Ein scheuer Junge aus den USA, magisch angezogen von altenglischem Zauberfirlefanz – in bester Auteurmanier scheint der Film die Geschichte seines Schöpfers zu erzählen. Einmal quer über den Atlantik liegt diese seltsame Insel, auf der andersbegabte Kinder ihre Schrullen ausleben dürfen, die andernorts nur Makel sind. Ist das nicht reinster Tim Burton? So wie Jake (Asa Butterfield) aus Florida muss sich der Filmemacher einmal gefühlt haben, als er noch nicht wusste, dass er einmal Lewis Carrolls „Alice im Wunderland“ verfilmen oder die Grotesken eines Roald Dahl ins Bild setzen würde. Jake ist fremd in dieser Welt, er glaubt sich auch nicht sehr begabt. Doch die makabren Gruselgeschichten des Großvaters, die ihn hierher gelockt haben, erweisen sich allesamt als wahr.

Indes hat sich Burton seine wundersamen Gestalten – das Schwebemädchen, den unsichtbaren Jungen, die Nackenfresserin und deren Beschützerin, die vogelhafte Miss Peregrine – nicht selbst ausgedacht. „Die Insel der besonderen Kinder“ kam auf Umwegen zu ihm, eine Auftragsarbeit. Die Buchvorlage des Amerikaners Ransom Riggs, 2011 erschienen, schrie einfach nach Tim Burton.
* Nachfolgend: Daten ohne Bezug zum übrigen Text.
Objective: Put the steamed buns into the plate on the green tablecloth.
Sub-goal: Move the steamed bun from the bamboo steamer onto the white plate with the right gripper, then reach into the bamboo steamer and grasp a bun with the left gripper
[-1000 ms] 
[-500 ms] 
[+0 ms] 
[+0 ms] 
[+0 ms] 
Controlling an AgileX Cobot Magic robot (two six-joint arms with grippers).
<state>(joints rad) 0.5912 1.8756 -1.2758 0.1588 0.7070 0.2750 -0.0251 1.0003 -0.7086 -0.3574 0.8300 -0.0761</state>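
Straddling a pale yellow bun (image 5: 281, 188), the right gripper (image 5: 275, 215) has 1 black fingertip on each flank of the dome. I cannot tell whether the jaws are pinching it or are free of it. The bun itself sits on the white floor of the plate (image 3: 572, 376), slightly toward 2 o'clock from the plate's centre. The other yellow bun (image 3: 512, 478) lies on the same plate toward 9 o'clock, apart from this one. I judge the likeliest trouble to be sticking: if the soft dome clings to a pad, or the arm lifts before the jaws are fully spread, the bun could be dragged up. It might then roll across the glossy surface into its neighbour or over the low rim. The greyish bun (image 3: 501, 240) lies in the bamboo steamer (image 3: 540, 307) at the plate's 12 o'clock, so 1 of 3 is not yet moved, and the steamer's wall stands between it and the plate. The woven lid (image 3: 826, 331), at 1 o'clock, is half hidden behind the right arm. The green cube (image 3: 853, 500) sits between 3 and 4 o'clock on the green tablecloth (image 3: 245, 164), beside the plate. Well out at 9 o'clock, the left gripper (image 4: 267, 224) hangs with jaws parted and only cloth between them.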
Riggs’ beste Idee allerdings hat der Kalifornier gar nicht verwendet: Der Schriftsteller ließ sich zu seiner wilden Reise durch Zeit und Raum von alten Fotografien inspirieren, die er über die Jahre auf Flohmärkten zusammengesammelt hatte. Auf eine heute nicht mehr zu klärende Weise gab es das rätselhaft schwebende Mädchen und seine Verfolger, die grausigen Kinderaugenfresser, wirklich – in einer längst untergegangenen, vergilbten und an den Rändern ausgefransten Realität von gestern.